— YOUR ASSIGNMENT —
From the entries below, transcribe exactly the lines between the line holding "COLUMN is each" and the line holding "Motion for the", inclusive; skip all other lines.

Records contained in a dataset
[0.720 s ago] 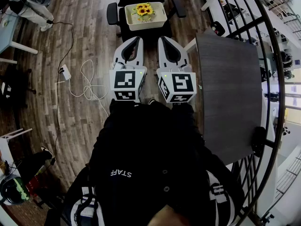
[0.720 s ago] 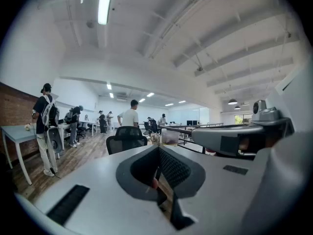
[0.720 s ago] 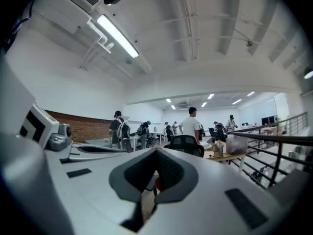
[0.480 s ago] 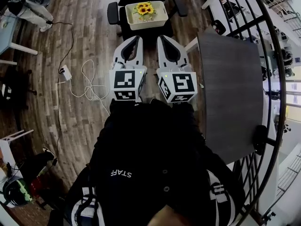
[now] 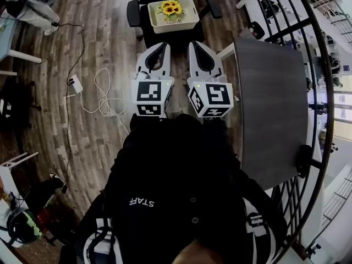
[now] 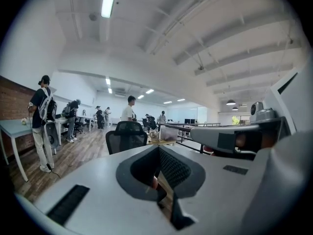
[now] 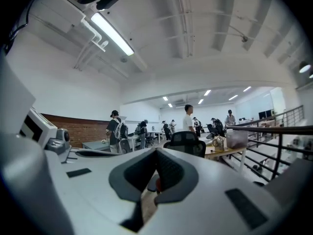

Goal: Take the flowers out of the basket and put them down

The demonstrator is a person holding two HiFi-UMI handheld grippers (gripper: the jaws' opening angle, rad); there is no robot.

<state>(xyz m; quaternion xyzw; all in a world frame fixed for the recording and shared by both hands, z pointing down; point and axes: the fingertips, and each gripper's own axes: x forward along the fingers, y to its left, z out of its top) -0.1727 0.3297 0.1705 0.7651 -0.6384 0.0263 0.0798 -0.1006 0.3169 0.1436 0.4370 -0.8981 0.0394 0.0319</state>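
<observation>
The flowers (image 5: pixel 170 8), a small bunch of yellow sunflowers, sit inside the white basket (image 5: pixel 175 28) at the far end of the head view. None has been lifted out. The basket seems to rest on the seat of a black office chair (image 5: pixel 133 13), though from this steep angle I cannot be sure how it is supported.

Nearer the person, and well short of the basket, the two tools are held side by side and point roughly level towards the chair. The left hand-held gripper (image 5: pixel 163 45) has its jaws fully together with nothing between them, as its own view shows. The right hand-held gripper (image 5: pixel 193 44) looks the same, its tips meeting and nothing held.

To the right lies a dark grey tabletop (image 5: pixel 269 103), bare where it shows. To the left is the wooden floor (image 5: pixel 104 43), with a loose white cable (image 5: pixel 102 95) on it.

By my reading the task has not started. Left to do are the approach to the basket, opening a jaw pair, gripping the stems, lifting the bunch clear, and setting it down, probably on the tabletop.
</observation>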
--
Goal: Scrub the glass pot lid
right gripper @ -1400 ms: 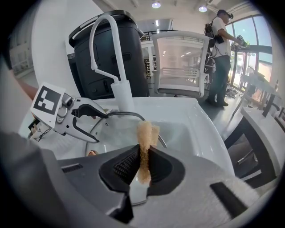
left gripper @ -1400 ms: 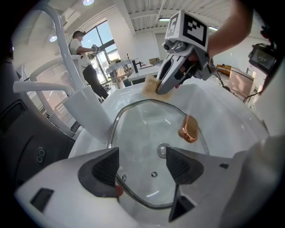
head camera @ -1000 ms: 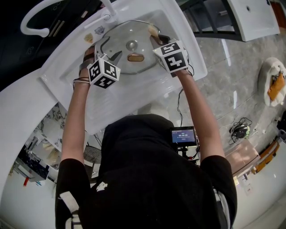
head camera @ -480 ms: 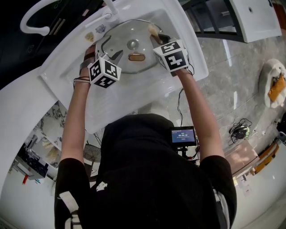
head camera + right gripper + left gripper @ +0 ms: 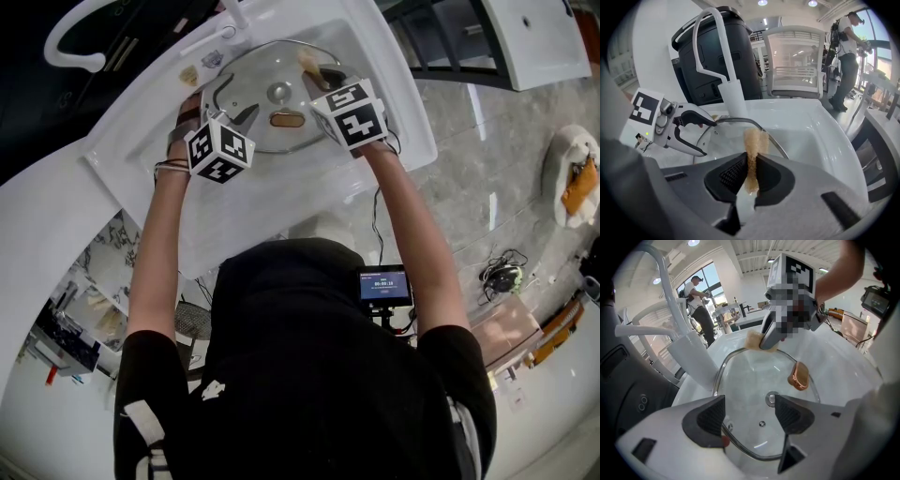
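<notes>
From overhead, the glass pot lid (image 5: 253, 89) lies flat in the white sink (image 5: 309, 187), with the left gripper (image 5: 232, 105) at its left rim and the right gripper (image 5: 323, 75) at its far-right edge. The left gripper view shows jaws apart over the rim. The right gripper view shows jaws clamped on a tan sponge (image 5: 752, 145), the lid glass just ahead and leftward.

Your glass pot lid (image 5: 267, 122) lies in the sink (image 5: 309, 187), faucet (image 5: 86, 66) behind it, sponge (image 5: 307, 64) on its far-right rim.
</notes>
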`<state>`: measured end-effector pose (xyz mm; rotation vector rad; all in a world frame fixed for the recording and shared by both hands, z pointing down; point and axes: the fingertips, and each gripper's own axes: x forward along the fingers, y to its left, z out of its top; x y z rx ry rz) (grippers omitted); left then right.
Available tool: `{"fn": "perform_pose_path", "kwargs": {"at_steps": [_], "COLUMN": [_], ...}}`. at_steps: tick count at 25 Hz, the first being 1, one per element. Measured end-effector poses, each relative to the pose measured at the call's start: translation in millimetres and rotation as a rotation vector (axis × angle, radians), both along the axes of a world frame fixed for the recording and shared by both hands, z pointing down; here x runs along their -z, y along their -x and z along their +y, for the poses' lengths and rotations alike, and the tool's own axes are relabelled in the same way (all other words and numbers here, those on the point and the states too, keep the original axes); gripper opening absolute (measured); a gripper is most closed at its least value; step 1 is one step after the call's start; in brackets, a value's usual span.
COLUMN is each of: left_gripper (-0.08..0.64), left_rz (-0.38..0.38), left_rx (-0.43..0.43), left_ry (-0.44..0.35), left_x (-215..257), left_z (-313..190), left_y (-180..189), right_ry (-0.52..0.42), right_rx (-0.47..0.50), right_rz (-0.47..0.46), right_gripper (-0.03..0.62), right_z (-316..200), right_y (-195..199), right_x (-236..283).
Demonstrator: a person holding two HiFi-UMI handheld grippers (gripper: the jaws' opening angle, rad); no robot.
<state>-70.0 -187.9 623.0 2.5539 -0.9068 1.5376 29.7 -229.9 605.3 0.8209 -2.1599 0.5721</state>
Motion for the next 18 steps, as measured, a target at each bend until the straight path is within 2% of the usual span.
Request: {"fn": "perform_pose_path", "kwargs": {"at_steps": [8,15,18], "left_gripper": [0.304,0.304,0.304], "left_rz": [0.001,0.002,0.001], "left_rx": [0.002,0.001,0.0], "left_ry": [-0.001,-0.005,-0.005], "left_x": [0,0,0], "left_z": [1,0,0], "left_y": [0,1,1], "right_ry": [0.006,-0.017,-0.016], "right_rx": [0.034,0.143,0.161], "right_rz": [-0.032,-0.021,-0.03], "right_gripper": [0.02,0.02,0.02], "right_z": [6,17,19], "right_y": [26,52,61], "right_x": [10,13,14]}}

— RESPONSE BOX —
COLUMN is each of: left_gripper (-0.08..0.64), left_rz (-0.38..0.38), left_rx (-0.43..0.43), left_ry (-0.44..0.35), left_x (-215..257), left_z (-313..190), left_y (-180..189), right_ry (-0.52..0.42), right_rx (-0.47..0.50), right_rz (-0.47..0.46), right_gripper (-0.03..0.62), right_z (-316..200), right_y (-195..199), right_x (-236..283).
Demonstrator: a person holding two HiFi-UMI handheld grippers (gripper: the jaws' opening angle, rad); no robot.
<state>-70.0 -187.9 623.0 2.5539 -0.9068 1.5376 29.7 -229.9 605.3 0.8209 -2.1599 0.5721</state>
Motion for the next 18 steps, as measured, a target at each bend until the straight path is within 2% of the usual span.

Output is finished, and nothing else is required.